Would your children have been having sex ed lessons and Personal Social Development talks at school? My DD is in the same year group and they've been pretty well educated on contraception. I think if you were to just talk positively about using contraception, sex as a young adult being a matter of choice and consent for the people involved, and perhaps buying some condoms and leaving them in a sock drawer for her to help herself to if needed, it would be a good start. Taking the pill is quite a big committment, and it is good to use condoms. (To know not to mix them with certain gels or lubes etc, too).

I went to our local Pride festival recently, and there were people there giving out condoms and information about sexual health, and willing to approach us and talk about anything. If you have a Pride festival coming up locally, it would be a great place to have a chat about it.

Dancergirl · 14/07/2016 16:06

Never fails to amaze me on MN how we are supposed to be so involved with our children for 18 years then drop them like a hot brick in their 18th birthdays as they're 'adults' !

Totally agree. OP, ignore some of the comments on here, you sound like a lovely caring mum to me Smile

LuxembergerQueen92 · 25/07/2016 14:36

Triplets - Ignore the jibes - I too have an 18 year old and we have a very good relationship in that we can talk about anything, just because your child turns 18 doesn't mean you switch off and let them get on with it - advice is always needed. Anyway, DD is in a relationship and has been on the pill for about 6 months, she also suffered with heavy painful periods and these have eased dramatically. Is there a family planning clinic local that she could visit for advice and guidance? My DD took herself to ours and the nurse was very helpful - she will find the best contraception suited to her.

Peaceandl0ve · 25/07/2016 15:24

I dont understand why a mother giving advice to her daughter is a cause for unkindness from posters. I thought those on MN would see it in the same way as a mother, grandmother, wise older female passing on wisdom or helping a younger person find her own wisdom.

triplets · 29/07/2016 23:12

Thank you for your advice and kind words. Sorry not been around, having a scary time atm with my health, being fast tracked as I have a very large ovarian cyst which has "hard matter" in it. Had a ct last Sun and got to have an mri next Mon. Feeling worried :( As for my dd, she has spoken to her boyfriends mum also which is fine with me. So now the decision is hers. xx

OP posts:
shabbs · 29/07/2016 23:52

Here if you need to gab Trips xxxx

PickAChew · 29/07/2016 23:53

At 18, she's an adult and realy does need to do her own research.

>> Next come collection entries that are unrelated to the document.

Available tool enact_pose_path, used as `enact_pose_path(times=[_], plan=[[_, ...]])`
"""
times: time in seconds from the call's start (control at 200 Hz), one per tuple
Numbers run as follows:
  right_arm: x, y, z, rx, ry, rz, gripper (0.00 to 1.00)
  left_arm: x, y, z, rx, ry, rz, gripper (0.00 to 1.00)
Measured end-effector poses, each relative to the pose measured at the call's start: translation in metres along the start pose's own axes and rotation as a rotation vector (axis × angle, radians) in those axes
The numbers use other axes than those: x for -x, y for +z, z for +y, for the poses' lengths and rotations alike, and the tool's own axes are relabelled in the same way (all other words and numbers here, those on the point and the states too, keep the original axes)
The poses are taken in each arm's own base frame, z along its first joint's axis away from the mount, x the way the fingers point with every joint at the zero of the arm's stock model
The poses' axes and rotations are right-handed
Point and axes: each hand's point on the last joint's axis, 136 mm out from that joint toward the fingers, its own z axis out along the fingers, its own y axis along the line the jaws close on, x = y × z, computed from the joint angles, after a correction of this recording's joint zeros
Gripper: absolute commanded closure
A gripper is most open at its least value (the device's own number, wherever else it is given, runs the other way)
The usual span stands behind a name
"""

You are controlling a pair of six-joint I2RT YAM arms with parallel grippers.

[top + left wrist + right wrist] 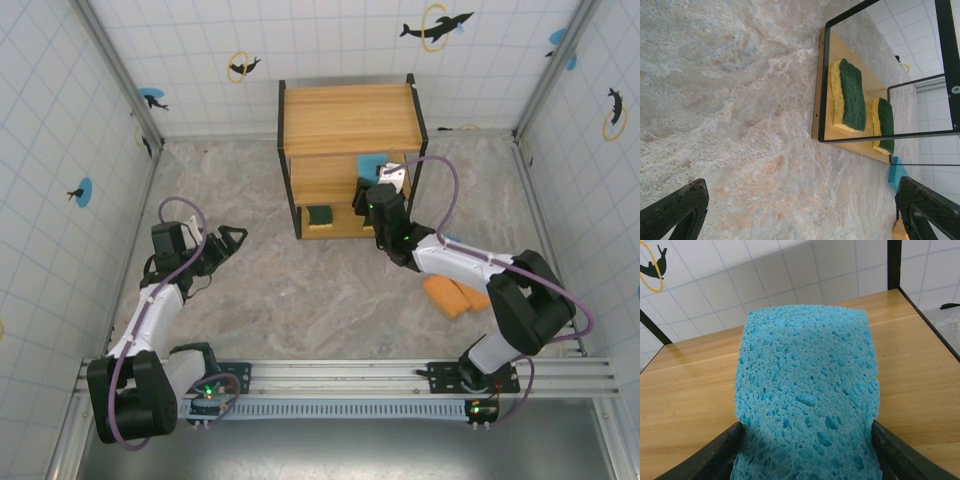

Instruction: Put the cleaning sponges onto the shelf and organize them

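The shelf [345, 118] stands at the back centre. My right gripper [385, 185] reaches over its middle board [685, 385], and a light blue sponge [807, 395] lies flat on that board between its fingers [720, 455], which touch both of the sponge's sides. Two dark green sponges [850, 95] [884, 125] with yellow backing lie side by side on the lowest board [840, 50]. Two orange sponges [455, 295] lie on the floor to the right. Another blue sponge [897, 172] lies on the floor beyond the shelf. My left gripper [232, 240] hangs open and empty over the floor left of the shelf.
Tiled walls with dolphin stickers [437, 25] close in the marbled floor [300, 290] on three sides. A metal rail [350, 375] carries both arm bases along the near edge. The shelf's black frame posts [894, 265] flank the middle board.
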Motion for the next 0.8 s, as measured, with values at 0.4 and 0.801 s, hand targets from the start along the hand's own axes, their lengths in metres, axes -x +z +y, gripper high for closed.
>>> enact_pose_path(times=[0.4,0.801], plan=[[0.0005,-0.0006,-0.0002,-0.004,-0.022,0.010,0.27,0.0001,-0.0001,-0.0002,0.000,0.000,-0.001,0.03],[0.0001,-0.0006,-0.0006,-0.009,-0.041,0.018,0.21,0.0001,-0.0001,-0.0002,0.000,0.000,-0.001,0.02]])
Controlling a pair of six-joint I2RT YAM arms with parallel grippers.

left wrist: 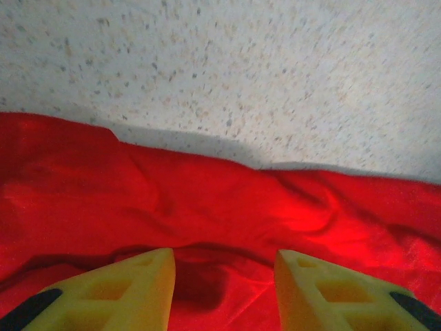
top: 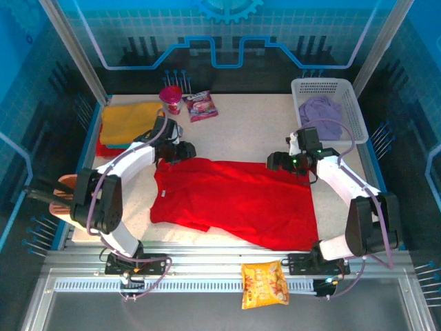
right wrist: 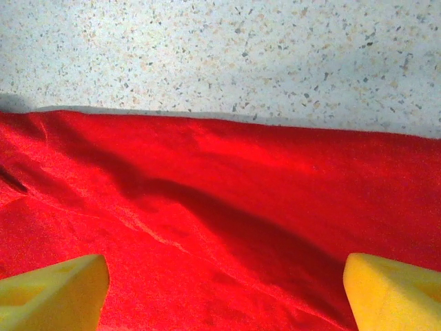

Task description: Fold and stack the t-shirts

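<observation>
Left fingers (left wrist: 138, 283) apart, low over red shirt (top: 234, 196) at its far edge; right fingers (right wrist: 62, 289) wide apart over same edge, farther right. Shirt spread flat mid-worktop (top: 255, 131). From above: yellow shirt (top: 127, 121) folded far left, lilac shirt (top: 322, 110) in basket (top: 358, 103) far right. Up close: bare speckled worktop just beyond cloth edge.

The red t-shirt (top: 234, 200) is presenting as soft cloth, faintly lustrous and creased. The table top (top: 255, 134) is showing a matt, speckled, stone-like finish. The fingers (left wrist: 117, 293) of the left gripper (left wrist: 224, 258) and the fingers (right wrist: 58, 289) of the right gripper (right wrist: 224, 276) are appearing as matt yellow plastic. At 1 o'clock, the basket (top: 327, 84) is showing white plastic lattice. At 6 o'clock, the snack bag (top: 264, 284) is showing glossy, crinkled film, and the rail (top: 207, 265) is showing ribbed metal
</observation>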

Do you even know she hasn't done so?

PickAChew · 29/07/2016 23:58

And sorry - realised now that it's an older thread and has moved on. The best you can do for your DD, at this stage is to support her in educating herself and learning how to have dominion over her own body. The opinion she forms of what she needs may not be the same as yours, though.

Hopefully, your cyst is something easily excisable wit no long term effects.